[Collection entries]
- - - -
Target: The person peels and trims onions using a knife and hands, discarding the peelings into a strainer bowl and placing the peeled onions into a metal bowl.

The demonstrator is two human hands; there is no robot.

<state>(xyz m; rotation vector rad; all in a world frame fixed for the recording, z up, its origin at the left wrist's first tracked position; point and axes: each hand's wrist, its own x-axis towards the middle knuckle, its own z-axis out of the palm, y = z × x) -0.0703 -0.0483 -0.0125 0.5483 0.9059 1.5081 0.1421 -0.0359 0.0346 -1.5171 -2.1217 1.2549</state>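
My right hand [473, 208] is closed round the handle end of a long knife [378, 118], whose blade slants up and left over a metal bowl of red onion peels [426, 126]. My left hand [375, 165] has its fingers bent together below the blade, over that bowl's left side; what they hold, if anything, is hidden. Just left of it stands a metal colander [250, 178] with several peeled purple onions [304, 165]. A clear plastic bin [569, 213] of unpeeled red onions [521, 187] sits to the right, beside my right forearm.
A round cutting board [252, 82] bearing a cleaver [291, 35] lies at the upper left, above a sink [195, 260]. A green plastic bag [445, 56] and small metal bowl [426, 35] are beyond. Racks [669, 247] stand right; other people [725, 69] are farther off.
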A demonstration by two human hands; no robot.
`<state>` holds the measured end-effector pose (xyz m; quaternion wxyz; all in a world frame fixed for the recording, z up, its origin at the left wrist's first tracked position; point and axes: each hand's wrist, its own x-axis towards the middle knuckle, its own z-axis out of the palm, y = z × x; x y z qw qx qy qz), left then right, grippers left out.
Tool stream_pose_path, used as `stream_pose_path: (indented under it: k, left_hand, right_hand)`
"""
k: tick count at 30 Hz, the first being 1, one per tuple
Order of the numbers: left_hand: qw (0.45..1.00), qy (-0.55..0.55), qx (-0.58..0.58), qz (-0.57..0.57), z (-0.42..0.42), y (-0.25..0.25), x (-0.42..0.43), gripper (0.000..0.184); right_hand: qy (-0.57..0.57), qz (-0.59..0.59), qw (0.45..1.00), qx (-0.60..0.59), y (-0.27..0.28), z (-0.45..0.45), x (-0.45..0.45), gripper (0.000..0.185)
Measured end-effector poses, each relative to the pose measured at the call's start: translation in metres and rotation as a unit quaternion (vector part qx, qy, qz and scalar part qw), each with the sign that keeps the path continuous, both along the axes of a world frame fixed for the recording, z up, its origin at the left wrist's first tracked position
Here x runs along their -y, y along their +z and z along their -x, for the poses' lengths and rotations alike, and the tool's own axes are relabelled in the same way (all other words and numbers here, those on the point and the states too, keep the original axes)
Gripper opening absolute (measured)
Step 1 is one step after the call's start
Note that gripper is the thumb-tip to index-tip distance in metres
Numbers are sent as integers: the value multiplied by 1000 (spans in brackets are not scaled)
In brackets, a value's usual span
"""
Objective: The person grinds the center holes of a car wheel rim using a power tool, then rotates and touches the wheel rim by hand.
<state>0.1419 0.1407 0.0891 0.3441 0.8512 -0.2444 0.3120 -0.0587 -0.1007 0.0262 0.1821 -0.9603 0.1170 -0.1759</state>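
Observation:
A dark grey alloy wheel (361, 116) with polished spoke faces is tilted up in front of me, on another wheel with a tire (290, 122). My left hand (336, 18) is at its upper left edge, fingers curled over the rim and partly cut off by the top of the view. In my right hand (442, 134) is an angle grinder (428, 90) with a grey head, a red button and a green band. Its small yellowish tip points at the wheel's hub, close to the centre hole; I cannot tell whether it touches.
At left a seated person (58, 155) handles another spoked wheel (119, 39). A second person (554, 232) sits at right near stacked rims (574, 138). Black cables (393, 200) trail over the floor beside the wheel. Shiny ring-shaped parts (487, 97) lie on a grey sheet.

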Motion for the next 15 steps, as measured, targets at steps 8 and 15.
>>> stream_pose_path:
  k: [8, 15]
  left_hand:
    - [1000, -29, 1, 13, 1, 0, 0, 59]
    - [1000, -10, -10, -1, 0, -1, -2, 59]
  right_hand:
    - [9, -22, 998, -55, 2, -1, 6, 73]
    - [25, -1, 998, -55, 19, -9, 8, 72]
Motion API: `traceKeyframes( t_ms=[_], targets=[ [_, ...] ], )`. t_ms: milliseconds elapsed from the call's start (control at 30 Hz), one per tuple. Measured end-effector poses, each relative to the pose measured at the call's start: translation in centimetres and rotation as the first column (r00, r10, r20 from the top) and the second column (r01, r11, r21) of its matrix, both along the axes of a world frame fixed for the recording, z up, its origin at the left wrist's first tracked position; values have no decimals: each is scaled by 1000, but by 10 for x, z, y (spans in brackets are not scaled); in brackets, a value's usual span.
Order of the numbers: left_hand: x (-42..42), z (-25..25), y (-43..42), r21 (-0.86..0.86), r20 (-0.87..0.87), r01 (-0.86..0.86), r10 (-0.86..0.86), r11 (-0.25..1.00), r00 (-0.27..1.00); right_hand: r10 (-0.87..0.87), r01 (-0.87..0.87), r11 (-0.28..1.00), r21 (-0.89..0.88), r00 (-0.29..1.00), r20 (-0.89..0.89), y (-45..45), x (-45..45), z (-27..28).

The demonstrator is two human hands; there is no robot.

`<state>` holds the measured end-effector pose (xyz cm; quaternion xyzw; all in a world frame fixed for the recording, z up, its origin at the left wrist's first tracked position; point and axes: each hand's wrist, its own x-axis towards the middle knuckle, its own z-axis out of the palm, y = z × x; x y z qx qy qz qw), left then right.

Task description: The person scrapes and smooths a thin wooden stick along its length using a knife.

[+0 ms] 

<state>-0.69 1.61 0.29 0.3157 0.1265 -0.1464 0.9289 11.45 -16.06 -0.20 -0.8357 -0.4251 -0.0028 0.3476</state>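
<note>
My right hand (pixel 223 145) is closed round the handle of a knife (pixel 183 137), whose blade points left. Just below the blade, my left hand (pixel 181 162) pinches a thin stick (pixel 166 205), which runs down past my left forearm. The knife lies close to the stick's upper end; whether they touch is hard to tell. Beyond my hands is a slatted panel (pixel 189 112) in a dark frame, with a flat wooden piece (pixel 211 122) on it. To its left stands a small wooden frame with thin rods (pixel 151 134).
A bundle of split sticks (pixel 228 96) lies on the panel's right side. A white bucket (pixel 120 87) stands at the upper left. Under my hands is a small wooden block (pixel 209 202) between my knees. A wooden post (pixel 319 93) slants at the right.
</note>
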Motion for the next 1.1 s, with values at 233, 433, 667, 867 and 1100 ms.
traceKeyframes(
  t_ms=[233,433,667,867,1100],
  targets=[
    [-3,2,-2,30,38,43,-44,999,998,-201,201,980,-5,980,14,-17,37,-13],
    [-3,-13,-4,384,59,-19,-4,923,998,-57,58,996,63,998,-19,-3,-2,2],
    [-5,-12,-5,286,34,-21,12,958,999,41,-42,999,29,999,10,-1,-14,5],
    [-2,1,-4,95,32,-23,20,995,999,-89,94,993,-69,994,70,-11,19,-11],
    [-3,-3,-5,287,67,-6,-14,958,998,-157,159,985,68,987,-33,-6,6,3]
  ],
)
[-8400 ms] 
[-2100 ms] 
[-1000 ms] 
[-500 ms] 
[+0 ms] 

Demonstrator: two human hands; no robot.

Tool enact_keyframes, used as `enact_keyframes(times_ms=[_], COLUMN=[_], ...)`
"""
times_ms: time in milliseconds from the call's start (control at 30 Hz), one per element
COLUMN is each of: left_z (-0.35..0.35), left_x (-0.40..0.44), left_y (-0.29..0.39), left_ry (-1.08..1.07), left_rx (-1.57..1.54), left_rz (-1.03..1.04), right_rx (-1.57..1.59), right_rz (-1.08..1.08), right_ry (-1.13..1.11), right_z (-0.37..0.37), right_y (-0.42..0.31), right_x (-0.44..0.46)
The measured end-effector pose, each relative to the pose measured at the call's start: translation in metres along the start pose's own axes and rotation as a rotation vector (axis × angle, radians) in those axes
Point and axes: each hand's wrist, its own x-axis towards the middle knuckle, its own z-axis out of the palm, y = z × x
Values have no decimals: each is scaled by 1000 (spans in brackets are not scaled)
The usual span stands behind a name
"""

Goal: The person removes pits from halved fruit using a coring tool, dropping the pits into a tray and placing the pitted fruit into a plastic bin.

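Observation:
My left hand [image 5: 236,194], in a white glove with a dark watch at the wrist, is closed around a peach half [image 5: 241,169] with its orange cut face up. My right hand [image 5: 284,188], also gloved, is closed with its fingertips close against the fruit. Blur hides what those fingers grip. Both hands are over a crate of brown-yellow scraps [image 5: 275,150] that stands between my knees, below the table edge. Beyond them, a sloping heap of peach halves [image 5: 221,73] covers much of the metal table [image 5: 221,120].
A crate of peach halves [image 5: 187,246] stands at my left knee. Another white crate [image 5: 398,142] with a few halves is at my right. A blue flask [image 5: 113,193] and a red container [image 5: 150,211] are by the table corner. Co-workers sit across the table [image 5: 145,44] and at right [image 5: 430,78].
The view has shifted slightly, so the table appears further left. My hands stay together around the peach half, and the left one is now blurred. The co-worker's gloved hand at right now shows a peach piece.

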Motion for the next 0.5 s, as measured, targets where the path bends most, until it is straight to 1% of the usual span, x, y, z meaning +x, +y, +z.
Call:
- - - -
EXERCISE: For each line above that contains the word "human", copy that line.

TASK RESULT:
The demonstrator is two human hands; there is no robot.
A demonstration by two human hands; no robot.
The demonstrator is two human hands; there is no robot.
Demonstrator: two human hands; no robot.

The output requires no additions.